Source: Oxfordshire Guardian, 22 May 2018
Leicester: City Council find illegal tobacco
Illegal cut price and counterfeit cigarettes have been seized by the council’s trading standards officers in recent months.
Trading standards officers at Leicestershire County Council and Leicester City Council using sniffer dogs have found tobacco hidden in secret compartments in shops.
Karen Retallic, of Leicestershire County Council’s trading standards team, said her team “found illegal products worth an estimated £46,000, in 10 premises in the year to April this year. We’ve found them under the floorboard, in the ceiling and in cavities hidden by electrical wiring. We would urge smokers to think twice before knowingly supporting the illegal tobacco trade for the sake of cheaper cigarettes.”

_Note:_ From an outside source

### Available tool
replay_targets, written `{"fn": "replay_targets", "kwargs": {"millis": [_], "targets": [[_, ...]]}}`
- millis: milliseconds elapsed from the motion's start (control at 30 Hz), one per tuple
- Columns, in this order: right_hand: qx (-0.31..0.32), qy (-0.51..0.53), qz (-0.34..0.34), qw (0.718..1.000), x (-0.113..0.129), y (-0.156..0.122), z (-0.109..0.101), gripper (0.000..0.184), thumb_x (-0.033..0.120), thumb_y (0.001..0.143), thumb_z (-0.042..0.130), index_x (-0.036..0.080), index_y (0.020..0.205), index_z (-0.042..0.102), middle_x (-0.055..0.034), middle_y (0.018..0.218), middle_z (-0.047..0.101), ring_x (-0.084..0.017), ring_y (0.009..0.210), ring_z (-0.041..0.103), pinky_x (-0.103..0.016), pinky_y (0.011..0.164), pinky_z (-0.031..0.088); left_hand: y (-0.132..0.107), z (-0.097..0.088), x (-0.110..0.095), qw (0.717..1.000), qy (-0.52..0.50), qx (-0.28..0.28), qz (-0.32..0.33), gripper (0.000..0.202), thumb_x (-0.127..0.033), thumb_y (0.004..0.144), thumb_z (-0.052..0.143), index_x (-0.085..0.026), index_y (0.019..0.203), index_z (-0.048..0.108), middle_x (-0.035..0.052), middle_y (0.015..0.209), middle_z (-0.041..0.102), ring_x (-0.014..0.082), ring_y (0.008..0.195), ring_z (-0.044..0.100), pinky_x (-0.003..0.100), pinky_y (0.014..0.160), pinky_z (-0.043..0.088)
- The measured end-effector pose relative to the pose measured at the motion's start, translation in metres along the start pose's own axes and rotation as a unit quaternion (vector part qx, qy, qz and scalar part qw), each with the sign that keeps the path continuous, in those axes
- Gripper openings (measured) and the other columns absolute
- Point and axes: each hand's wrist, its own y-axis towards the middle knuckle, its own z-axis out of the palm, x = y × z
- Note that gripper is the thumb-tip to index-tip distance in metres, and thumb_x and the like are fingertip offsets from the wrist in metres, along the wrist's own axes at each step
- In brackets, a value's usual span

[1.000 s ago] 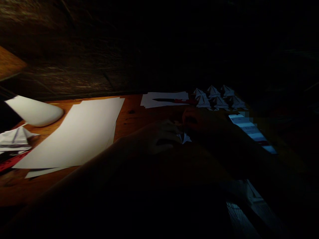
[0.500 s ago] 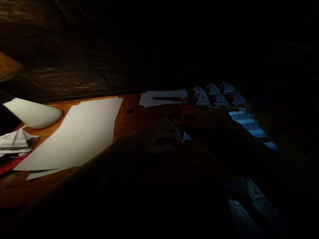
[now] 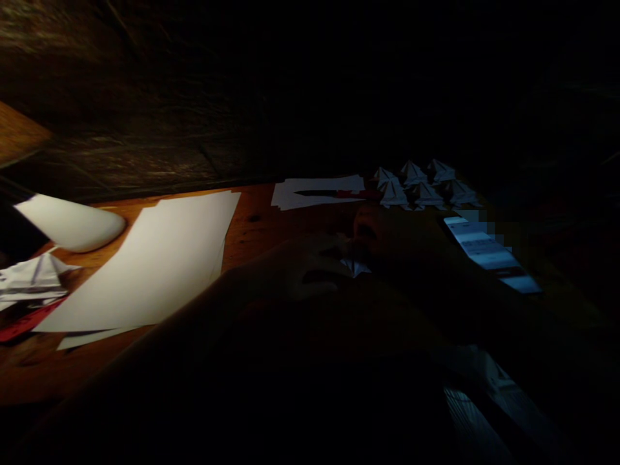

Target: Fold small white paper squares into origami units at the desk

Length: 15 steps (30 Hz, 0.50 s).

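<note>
In deep shadow at the middle of the table, my left hand [image 3: 310,261] is curled with its fingertips closed on a small folded paper [image 3: 357,267]. My right hand [image 3: 380,232] meets it from the other side, its fingers pinched at the same paper. Only the pale pointed lower edge of the paper shows; my fingers and the dark hide the rest. Several folded paper figures [image 3: 423,192] stand in two rows beyond my right hand. A knife [image 3: 339,193] with a red handle lies on a stack of paper [image 3: 293,201] behind my hands.
Large white sheets [image 3: 159,258] lie on the wooden table [image 3: 254,216] left of my hands. A white lamp-like object [image 3: 77,223], more folded paper [image 3: 33,281] and something red [image 3: 29,321] are at the far left. A lit phone [image 3: 489,252] lies right. Behind runs a dark wall [image 3: 145,145].
My fingers have shifted slightly around the folded paper, and its visible edge looks a little different. The view has moved slightly; the things on the table stay in place.
</note>
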Motion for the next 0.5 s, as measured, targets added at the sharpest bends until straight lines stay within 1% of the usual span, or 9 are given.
{"fn": "replay_targets", "kwargs": {"millis": [200,300,433,500], "targets": [[0.01,0.0,0.029,1.0,0.008,-0.001,-0.004,0.017,0.033,0.089,0.062,0.018,0.081,0.068,-0.0111,0.099,0.067,-0.021,0.081,0.06,-0.034,0.069,0.042,0.001,0.0,0.001,1.0,0.012,0.006,0.006,0.034,-0.033,0.094,0.064,-0.032,0.128,0.067,0.0075,0.139,0.058,0.0274,0.13,0.054,0.048,0.11,0.046],[0.008,-0.01,0.041,0.999,0.006,-0.002,-0.004,0.02,0.035,0.09,0.061,0.019,0.082,0.069,-0.0105,0.099,0.068,-0.02,0.079,0.059,-0.034,0.067,0.04,0.001,0.0,0.001,1.0,0.012,-0.001,0.009,0.033,-0.033,0.093,0.065,-0.032,0.126,0.068,0.0078,0.138,0.059,0.0278,0.128,0.055,0.049,0.109,0.047],[0.006,-0.008,0.017,1.0,-0.003,0.001,0.001,0.026,0.041,0.091,0.06,0.019,0.082,0.07,-0.0098,0.096,0.069,-0.021,0.079,0.059,-0.034,0.066,0.039,0.0,0.001,0.001,1.0,0.012,-0.006,0.009,0.034,-0.032,0.092,0.067,-0.03,0.126,0.069,0.0084,0.137,0.06,0.0284,0.128,0.055,0.049,0.11,0.046],[0.003,-0.002,0.003,1.0,-0.007,0.002,0.003,0.026,0.041,0.092,0.06,0.019,0.082,0.069,-0.0098,0.095,0.068,-0.021,0.081,0.059,-0.033,0.067,0.039,0.0,0.001,0.001,1.0,0.005,-0.005,0.007,0.034,-0.031,0.092,0.068,-0.03,0.126,0.069,0.0088,0.136,0.06,0.0287,0.129,0.055,0.049,0.11,0.046]]}}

Source: The Hinckley Times, 22 May 2018
Health ministers make bold commitments at Geneva summit to tackle NCD’s
At the 30th Commonwealth Health Ministers Meeting in Geneva, government representatives endorsed a series of bold proposals, including:
1.100% smoke free public spaces
2. 20% sugar tax on drinks
3. Immunisations for all girls aged 9-13 against cervical cancer by 2025
4. One-stop crisis centres for victims of gender-based violence
5. Creation of a Commonwealth Evidence Base for Cancer Control; and an acceleration of universal health coverage (UHC).
Addressing a packed room of ministers, delegates and observers, Secretary-General Scotland said, “This year’s meeting enables us to focus on fully playing our part as the Commonwealth in mobilising to tackle the growing crisis of non-communicable diseases (NCD’S), which is causing devastation in all our member countries, and affecting with particular severity small island developing states and low and middle-income countries.”
NCDs account for around ten million deaths across the Commonwealth every year, with seven million of these due to the leading causes such as cardiovascular diseases, cancers, respiratory disease and diabetes.
Source: The Commonwealth, 21 May 2018
Second-hand smoke exposes Thais to health risks
Around 17.3 million people in Thailand are victims of second-hand smoking at home, with a prolonged daily exposure of 30 minutes imposing a greater risk of cardiovascular problems and strokes, Dr Prakit Vathesatogkit, head of Action on Smoking and Health Foundation said yesterday.
In a Bangkok media conference ahead of May 31’s World No Tobacco Day, Prakit cited a WHO report finding that 2,615 Thais died yearly from coronary heart disease or strokes triggered by smoking, with victims as young as 21 to 25 years old. These people were among 6,500 Thais who die from second-hand smoke-triggered health complications each year, he said.
Prakit has urged Thai authorities to strictly enforce the Tobacco Product Control Act 2017 which discourages smoking in prohibited zones to protect non-smokers.